【勝負師たちの系譜】羽生九段「平成最強」示す通算勝利数更新 歴代最多1434勝

 将棋界で誰が一番強い、強かったのかは、誰もが興味あるところと思うが、数字が簡単に教えてくれる。それは通算勝利数と生涯勝率である。

 このところニュースでもよく取り上げられる、羽生善治九段の歴代最多勝利は、4日の王位戦挑戦者決定リーグ白組プレーオフの対永瀬拓矢叡王戦で達成された。

 今までの記録は、大山康晴15世名人の持つ1433勝で、羽生はこの将棋に勝って1434勝となった。昭和の最強者の大山の記録を、平成の王者の羽生が塗り替えたことになる。

 これは大変な記録で、まず普通の棋士では1000勝にも全く届かない。今までの達成者は故人・引退含めても9人のみである。そこから400勝積み上げるのは至難の技だ。羽生は唯一、30代で1000勝に達したから、ここまで来たとも言える。

 この対永瀬戦は、羽生にとってはもう一つの記録である、タイトル100期に向けての大一番でもあった。勝てば挑戦者決定戦に進む一番だからだ。

 昨年、3度にわたってタイトル戦に敗退し、記録を逃した羽生にとっては、是が非でもまずは挑戦者にならねばならない。

 しかし相手は若手とはいえ、これまで3勝7敗と大きく負け越している永瀬。彼はこの春、叡王戦の挑戦者となり、高見泰地叡王(当時)から4−0のスコアで初タイトルを奪取したばかりの新鋭である。

 私が以前、令和時代は通算勝率7割超えの棋士は必ず出てくると書いた一人が、早くもタイトルに届いたわけで、羽生にとっては難敵だ。
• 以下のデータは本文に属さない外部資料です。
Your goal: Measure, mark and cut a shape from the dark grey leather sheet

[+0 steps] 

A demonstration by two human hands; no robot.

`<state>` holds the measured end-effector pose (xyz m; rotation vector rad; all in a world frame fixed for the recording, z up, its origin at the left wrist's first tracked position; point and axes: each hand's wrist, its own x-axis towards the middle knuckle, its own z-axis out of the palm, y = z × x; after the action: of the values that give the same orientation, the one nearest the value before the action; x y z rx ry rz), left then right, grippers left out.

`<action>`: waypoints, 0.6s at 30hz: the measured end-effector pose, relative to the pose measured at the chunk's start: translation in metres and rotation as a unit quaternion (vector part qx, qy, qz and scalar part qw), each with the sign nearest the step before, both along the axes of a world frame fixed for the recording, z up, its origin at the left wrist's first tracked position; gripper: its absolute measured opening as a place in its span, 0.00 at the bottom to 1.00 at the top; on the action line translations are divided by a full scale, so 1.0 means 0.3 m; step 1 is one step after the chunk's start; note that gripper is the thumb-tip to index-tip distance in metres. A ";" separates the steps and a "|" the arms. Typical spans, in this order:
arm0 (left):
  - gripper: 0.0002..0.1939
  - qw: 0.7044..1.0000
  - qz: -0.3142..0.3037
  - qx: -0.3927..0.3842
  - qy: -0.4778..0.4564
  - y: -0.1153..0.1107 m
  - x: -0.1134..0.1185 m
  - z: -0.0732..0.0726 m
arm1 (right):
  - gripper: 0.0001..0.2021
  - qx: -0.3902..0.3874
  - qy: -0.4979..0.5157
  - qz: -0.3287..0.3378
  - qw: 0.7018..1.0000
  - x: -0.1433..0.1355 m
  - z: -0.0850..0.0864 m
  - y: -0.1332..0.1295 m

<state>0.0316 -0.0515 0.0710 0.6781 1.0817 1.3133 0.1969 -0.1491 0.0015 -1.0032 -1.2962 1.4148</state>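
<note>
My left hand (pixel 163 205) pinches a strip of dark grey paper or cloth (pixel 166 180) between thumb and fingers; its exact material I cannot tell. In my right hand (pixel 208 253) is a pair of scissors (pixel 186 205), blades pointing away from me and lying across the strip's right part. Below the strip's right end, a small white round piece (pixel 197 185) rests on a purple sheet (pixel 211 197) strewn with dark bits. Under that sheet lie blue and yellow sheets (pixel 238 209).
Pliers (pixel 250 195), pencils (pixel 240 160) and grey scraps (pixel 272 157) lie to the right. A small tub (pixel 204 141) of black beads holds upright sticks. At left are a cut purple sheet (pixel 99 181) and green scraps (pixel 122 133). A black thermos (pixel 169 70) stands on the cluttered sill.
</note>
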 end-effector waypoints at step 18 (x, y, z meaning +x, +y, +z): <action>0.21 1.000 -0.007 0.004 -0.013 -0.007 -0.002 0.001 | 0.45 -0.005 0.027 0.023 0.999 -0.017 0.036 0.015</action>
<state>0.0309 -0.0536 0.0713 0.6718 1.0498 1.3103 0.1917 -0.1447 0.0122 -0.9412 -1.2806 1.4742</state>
 対局開始前、ちょっとした事件が起きた。先に入室して下座に座っていた永瀬を見て、羽生が上座に行くよう促したのだ。羽生からすれば実績は実績、現在のタイトル保持者を大切にしなければ、この世界は成り立たないことをわかってのこと。何よりスポンサーに対しても失礼である。
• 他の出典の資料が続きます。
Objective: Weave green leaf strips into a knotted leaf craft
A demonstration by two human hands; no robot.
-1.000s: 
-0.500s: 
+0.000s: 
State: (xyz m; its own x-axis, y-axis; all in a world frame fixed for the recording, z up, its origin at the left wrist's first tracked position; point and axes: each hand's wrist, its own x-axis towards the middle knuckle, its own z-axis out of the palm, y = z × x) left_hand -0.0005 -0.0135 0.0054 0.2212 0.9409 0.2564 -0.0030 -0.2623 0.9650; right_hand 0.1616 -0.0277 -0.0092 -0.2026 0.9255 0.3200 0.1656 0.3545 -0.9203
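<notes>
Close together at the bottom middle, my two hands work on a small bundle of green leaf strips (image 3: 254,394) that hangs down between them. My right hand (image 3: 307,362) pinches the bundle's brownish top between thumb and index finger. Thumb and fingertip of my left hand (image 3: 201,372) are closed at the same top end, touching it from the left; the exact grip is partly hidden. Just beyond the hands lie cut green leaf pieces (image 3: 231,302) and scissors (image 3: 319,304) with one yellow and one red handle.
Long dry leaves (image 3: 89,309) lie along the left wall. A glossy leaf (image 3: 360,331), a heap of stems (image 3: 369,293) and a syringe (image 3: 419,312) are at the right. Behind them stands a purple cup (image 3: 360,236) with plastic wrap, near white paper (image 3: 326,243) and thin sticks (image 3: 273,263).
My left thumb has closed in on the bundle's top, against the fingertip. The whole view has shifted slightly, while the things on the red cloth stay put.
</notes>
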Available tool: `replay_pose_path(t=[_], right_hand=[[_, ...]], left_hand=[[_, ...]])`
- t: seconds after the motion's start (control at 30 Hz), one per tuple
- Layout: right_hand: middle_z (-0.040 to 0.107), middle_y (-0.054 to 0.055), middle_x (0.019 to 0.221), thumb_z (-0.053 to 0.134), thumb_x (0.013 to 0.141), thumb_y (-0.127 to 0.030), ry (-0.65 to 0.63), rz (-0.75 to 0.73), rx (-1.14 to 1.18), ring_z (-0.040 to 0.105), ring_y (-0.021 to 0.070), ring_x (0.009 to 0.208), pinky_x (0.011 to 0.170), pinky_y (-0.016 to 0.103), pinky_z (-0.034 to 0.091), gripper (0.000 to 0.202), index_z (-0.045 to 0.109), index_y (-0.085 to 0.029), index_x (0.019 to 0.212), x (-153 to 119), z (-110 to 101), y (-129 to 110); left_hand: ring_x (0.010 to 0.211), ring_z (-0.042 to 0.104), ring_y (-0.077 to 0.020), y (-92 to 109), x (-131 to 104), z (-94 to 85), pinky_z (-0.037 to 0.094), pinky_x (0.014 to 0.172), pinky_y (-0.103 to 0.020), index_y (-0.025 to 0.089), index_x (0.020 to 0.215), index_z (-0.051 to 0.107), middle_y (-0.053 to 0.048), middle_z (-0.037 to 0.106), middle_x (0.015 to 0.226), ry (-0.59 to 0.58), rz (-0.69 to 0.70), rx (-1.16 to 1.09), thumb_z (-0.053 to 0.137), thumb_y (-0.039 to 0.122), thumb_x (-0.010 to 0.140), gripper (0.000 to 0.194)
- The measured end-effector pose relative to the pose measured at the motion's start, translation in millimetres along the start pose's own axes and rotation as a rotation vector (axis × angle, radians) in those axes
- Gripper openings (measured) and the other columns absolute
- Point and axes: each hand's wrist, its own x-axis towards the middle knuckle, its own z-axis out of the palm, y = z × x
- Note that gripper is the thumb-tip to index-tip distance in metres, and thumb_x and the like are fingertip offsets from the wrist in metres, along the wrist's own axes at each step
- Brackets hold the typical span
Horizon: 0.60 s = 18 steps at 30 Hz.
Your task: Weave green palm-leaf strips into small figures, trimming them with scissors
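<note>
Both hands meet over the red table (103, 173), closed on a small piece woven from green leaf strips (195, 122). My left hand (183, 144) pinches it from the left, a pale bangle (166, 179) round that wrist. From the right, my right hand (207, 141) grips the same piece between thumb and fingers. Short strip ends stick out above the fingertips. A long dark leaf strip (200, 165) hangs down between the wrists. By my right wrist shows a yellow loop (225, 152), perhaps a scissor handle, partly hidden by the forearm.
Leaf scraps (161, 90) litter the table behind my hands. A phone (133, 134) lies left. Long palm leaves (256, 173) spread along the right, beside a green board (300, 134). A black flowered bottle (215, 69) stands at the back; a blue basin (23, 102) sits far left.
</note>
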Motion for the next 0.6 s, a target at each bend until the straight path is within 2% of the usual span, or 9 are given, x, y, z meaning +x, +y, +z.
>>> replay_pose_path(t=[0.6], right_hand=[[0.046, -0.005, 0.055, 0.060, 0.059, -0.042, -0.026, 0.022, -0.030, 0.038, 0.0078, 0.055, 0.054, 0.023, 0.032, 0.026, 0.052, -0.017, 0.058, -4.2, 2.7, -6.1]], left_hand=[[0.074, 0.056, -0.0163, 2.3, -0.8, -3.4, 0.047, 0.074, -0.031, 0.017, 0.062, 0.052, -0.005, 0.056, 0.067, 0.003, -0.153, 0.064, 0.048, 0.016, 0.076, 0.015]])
 これが影響したわけではないが、将棋は全体に羽生のペースとなって勝ち切った。

 もっともこれをもって、羽生が完全に大山を抜いたわけではない。大山には59歳までタイトル保持、69歳までA級という鉄人的な記録がある。

 羽生がこれを目指すのかどうか、注目したい。

 ■青野照市(あおの・てるいち) 1953年1月31日、静岡県焼津市生まれ。68年に4級で故廣津久雄九段門下に入る。74年に四段に昇段し、プロ棋士となる。94年に九段。A級通算11期。これまでに勝率第一位賞や連勝賞、升田幸三賞を獲得。将棋の国際普及にも努め、2011年に外務大臣表彰を受けた。13年から17年2月まで、日本将棋連盟専務理事を務めた。